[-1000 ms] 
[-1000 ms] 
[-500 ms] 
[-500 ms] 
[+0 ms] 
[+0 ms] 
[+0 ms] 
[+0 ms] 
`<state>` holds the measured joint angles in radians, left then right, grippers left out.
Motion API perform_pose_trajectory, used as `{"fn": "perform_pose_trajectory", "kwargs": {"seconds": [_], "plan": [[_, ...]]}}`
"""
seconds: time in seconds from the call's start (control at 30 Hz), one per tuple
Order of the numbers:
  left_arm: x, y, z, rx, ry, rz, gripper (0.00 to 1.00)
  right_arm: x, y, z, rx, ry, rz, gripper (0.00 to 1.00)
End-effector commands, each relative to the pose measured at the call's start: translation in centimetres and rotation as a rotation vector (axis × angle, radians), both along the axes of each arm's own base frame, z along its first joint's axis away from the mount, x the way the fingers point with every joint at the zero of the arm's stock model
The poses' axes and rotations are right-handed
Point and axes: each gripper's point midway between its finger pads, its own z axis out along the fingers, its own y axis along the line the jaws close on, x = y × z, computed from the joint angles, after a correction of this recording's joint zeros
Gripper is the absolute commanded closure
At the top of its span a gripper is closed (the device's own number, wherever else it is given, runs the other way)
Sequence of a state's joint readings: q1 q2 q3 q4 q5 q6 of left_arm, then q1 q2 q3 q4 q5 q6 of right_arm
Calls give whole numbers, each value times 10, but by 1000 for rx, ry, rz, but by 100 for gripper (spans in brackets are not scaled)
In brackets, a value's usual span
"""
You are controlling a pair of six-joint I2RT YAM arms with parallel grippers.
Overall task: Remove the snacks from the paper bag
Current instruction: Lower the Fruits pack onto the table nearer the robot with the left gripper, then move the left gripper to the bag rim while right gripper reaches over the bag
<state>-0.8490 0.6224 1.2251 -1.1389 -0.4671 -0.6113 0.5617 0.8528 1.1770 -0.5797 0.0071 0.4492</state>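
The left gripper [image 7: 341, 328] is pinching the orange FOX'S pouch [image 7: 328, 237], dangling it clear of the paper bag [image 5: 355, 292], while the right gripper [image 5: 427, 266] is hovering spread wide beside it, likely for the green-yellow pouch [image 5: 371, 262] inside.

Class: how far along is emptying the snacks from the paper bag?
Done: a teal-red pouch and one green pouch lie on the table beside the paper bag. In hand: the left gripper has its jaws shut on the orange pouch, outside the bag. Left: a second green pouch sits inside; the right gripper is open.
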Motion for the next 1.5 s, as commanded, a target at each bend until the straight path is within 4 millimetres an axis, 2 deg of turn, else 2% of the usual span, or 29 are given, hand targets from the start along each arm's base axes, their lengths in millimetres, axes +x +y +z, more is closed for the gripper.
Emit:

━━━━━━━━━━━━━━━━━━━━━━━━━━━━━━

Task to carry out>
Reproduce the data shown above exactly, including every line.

Exercise answer>
[-1000 ms] 
[-1000 ms] 
[-500 ms] 
[-500 ms] 
[+0 ms] 
[+0 ms] 
[+0 ms] 
[+0 ms] 
`<state>` holds the measured joint angles in radians, left then right, grippers left out.
Motion API perform_pose_trajectory, used as `{"fn": "perform_pose_trajectory", "kwargs": {"seconds": [_], "plan": [[_, ...]]}}`
"""
seconds: time in seconds from the call's start (control at 30 Hz), one per tuple
Order of the numbers:
  left_arm: x, y, z, rx, ry, rz, gripper (0.00 to 1.00)
  right_arm: x, y, z, rx, ry, rz, gripper (0.00 to 1.00)
End-effector commands, each relative to the pose measured at the call's start: translation in centimetres and rotation as a rotation vector (axis × angle, radians), both along the axes of each arm's own base frame, z along its first joint's axis away from the mount, x the way the fingers point with every joint at the zero of the arm's stock model
The poses' axes and rotations are right-handed
Point and axes: each gripper's point midway between its finger pads, its own z axis out along the fingers, its own y axis along the line the jaws close on, x = y × z, computed from the joint angles, after a correction of this recording's joint zeros
Gripper is the absolute commanded closure
At the top of its span a gripper is closed (the device's own number, wherever else it is given, runs the other way)
Sequence of a state's joint readings: q1 q2 q3 q4 q5 q6 of left_arm, then q1 q2 q3 q4 q5 q6 of right_arm
Calls give whole numbers, each value times 10, but by 1000 for rx, ry, rz, but by 100 for gripper (spans in brackets are not scaled)
In brackets, a value's usual span
"""
You are controlling a pair of six-joint I2RT YAM arms with parallel grippers.
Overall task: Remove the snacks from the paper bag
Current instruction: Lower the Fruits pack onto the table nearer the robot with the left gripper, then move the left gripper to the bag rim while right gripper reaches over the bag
<state>-0.8490 0.6224 1.2251 -1.1389 -0.4671 -0.6113 0.5617 0.8528 1.1770 -0.5797 0.0071 0.4492</state>
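The left gripper [image 7: 341, 328] is pinching the orange FOX'S pouch [image 7: 328, 237], dangling it clear of the paper bag [image 5: 355, 292], while the right gripper [image 5: 427, 266] is hovering spread wide beside it, likely for the green-yellow pouch [image 5: 371, 262] inside.

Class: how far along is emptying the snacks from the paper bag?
Done: a teal-red pouch and one green pouch lie on the table beside the paper bag. In hand: the left gripper has its jaws shut on the orange pouch, outside the bag. Left: a second green pouch sits inside; the right gripper is open.
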Motion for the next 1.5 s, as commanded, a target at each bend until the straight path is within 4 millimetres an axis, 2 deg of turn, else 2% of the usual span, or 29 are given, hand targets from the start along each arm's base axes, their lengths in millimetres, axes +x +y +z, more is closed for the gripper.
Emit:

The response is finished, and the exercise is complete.